Mr. Mittal is a representative of the tough Indian business communities who can build successful, businesses anywhere. He belongs to the Marwari caste, well-known in India for being traders and moneylenders who figure prominently in the leading business houses of India.

time.com

>It was not so long ago that India appeared in the American press as a poor, backward and often violent nation, saddled with an inefficient bureaucracy and, though officially nonaligned, friendly to the Soviet Union. Suddenly the country seems to be not only a "roaring capitalist success story" but also, according to Foreign Affairs, an "emerging strategic partner of the United States." To what extent is this wishful thinking rather than an accurate estimate of India's strengths?>

In the scheme of things, the perception in American eyes seem to matter more than the realities of foreign nations(think Iraq's threat to US...) So the American view of India pre-2000 was just a perception reinforced by media that closed any entry of real news of India's industrial and educational progress since the 1970s. Now that the media has rediscovered India, they have gone to the other extreme of painting too bright a picture.

>But the increasingly common, business-centric view of India suppresses more facts than it reveals. Recent accounts of the alleged rise of India barely mention the fact that the country's $728 per capita gross domestic product is just slightly higher than that of sub-Saharan Africa and that, as the 2005 United Nations Human Development Report puts it, even if it sustains its current high growth rates, India will not catch up with high-income countries until 2106.>

India has 72 percent people of its population in agarian society and 28 percent in urban society according to 2001 statistics. That had not changed significantly in percentages from 1991 (74 percent rural). So it is going to take a while to improve the economic lot of the majority of Indians. Unless the products and services sold by rural india have relative pricing power with respect to Indian or foreign consumers, there is no way it can purchase the goods whose possession is well known as a marker of economic prosperity. Poverty in rural india is not mainly because of the stupidity or lack of intelligence of the masses.

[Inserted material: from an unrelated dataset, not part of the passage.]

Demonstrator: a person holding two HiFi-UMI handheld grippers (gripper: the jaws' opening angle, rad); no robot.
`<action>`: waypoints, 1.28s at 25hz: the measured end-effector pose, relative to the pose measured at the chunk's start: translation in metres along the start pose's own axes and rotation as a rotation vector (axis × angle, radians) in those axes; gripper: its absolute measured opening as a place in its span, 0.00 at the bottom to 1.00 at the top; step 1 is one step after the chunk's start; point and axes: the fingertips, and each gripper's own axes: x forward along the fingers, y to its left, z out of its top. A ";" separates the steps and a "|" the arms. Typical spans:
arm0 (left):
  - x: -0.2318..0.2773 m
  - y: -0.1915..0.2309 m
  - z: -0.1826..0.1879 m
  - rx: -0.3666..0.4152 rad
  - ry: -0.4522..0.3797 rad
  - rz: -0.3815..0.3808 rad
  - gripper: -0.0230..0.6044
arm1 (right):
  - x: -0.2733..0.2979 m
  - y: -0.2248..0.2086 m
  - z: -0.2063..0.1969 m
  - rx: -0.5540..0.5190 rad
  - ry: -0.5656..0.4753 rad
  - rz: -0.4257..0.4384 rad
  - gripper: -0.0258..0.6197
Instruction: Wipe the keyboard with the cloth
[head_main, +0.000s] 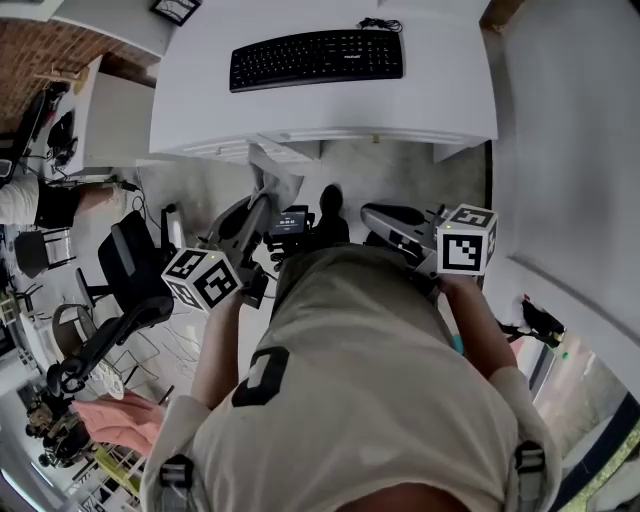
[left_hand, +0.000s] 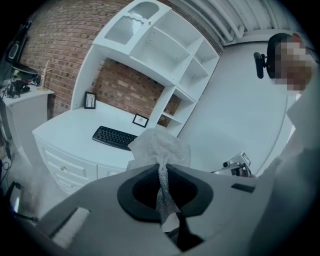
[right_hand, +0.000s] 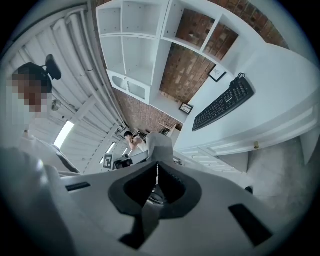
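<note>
A black keyboard (head_main: 316, 58) lies on the white desk (head_main: 200, 100), far ahead of both grippers. My left gripper (head_main: 266, 197) is shut on a pale grey textured cloth (head_main: 272, 172), held in the air below the desk's front edge. In the left gripper view the cloth (left_hand: 161, 149) bunches out above the closed jaws of the left gripper (left_hand: 163, 166), with the keyboard (left_hand: 114, 136) beyond it. My right gripper (head_main: 370, 213) hangs to the right at about the same height. In the right gripper view the right gripper (right_hand: 157, 165) is shut with nothing in it, and the keyboard (right_hand: 223, 103) is far off.
Small picture frames (left_hand: 140, 120) stand at the back of the desk under white shelves (left_hand: 165, 50). Drawers (head_main: 290, 147) run under the desk front. A black office chair (head_main: 128, 262) is at the left. A white wall (head_main: 570, 150) bounds the right side.
</note>
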 end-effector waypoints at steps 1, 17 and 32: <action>0.003 0.006 0.006 0.002 0.003 -0.005 0.07 | 0.006 -0.001 0.007 -0.002 -0.003 -0.012 0.05; 0.007 0.062 0.016 -0.040 -0.039 0.016 0.07 | 0.031 -0.016 0.014 -0.051 0.064 -0.112 0.05; 0.019 0.186 0.074 -0.075 -0.089 0.094 0.07 | 0.112 -0.039 0.049 -0.046 0.122 -0.199 0.05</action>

It is mainly because most rural folks are in a commodity business with endemic risks. Now they can acquire "urban" buying power by sending their smarter kids to work in the cities, just like India started out in outsourcing by sending its smartest urban workers to work in the US and middle east from 1980 to 2000. Although rural to urban migration has been going on for sometime, the job opportunities were still more in the unorganized sector in the 4 largest metros, the dominant urban centers since the British times. Now organized sector is consciously moving to the smaller cities. It may be possible that the urban/rural ratio will go up more significantly in the next 20 years. Once the ratio reaches 40 percent, the relative buying power of rural india will automatically improve.

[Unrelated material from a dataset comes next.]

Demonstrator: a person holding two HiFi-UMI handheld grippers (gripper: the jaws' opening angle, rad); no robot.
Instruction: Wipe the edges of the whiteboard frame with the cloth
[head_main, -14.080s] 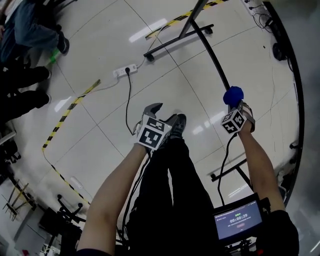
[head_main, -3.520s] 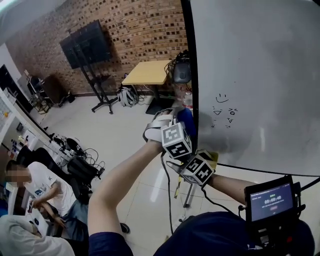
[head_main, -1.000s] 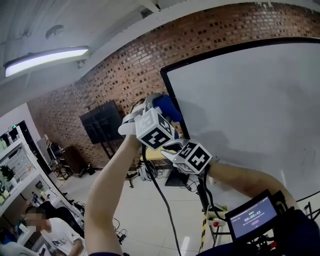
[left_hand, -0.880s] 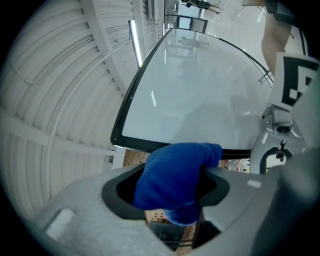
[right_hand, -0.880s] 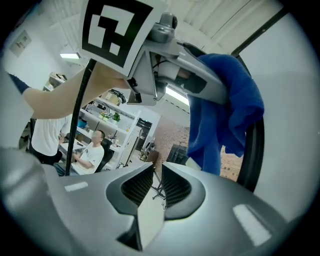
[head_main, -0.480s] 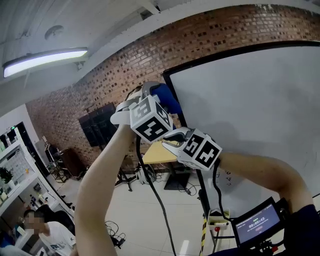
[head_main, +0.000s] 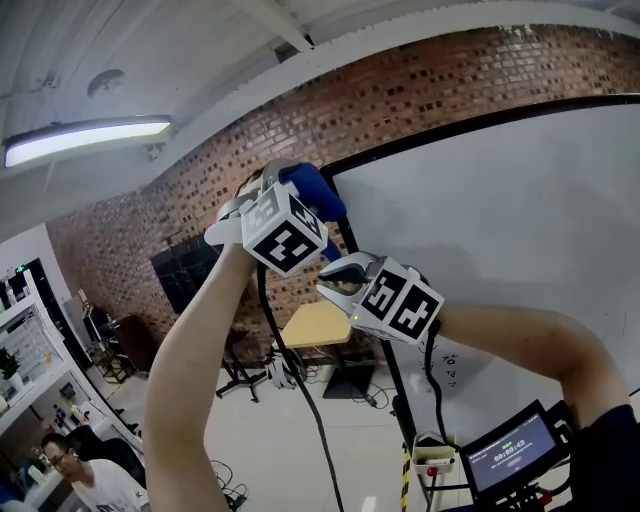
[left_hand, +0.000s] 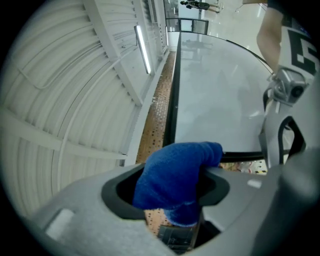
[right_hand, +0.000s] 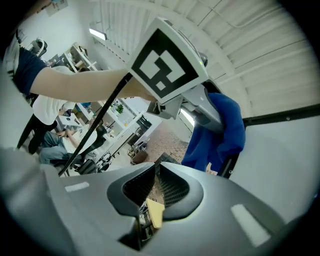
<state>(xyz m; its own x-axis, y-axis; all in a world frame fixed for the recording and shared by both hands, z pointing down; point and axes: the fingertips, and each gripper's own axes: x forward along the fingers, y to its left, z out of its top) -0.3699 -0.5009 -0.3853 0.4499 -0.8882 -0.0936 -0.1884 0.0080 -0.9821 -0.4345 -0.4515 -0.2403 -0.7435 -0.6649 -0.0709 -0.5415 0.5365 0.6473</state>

>Since the early 1990's, when the Indian economy was liberalized, India has emerged as the world leader in information technology and business outsourcing, with an average growth of about 6 percent a year.>

Misleading sentence. The IT/BPO growth rates have been more like 25 percent a year.

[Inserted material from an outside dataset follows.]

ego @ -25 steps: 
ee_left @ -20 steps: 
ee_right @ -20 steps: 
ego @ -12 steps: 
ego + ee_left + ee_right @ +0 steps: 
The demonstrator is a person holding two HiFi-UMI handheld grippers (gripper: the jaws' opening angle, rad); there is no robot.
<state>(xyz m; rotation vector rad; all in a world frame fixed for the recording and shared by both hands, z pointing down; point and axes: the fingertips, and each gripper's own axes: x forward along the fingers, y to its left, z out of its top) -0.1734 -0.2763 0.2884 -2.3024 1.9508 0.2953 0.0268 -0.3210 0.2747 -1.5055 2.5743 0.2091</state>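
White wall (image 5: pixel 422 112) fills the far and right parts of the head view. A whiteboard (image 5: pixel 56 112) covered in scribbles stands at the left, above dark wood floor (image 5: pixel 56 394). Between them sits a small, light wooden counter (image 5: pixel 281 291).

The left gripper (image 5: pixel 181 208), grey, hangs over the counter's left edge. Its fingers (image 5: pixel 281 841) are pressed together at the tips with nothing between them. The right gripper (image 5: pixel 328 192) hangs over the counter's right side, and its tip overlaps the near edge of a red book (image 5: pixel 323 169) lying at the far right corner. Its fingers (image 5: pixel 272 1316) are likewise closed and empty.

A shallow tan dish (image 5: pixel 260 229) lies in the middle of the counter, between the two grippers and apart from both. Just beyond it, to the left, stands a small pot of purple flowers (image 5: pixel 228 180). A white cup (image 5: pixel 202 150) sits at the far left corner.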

>The potential for conflict — among castes as well as classes — also grows in urban areas, where India's cruel social and economic disparities are as evident as its new prosperity. The main reason for this is that India's economic growth has been largely jobless. Only 1.3 million out of a working population of 400 million are employed in the information technology and business processing industries that make up the so-called new economy.>

True so far. But the author is locked into a viewpoint that India can only compete in the IT/BPO area. That perception will be changed in the next 10-20 years.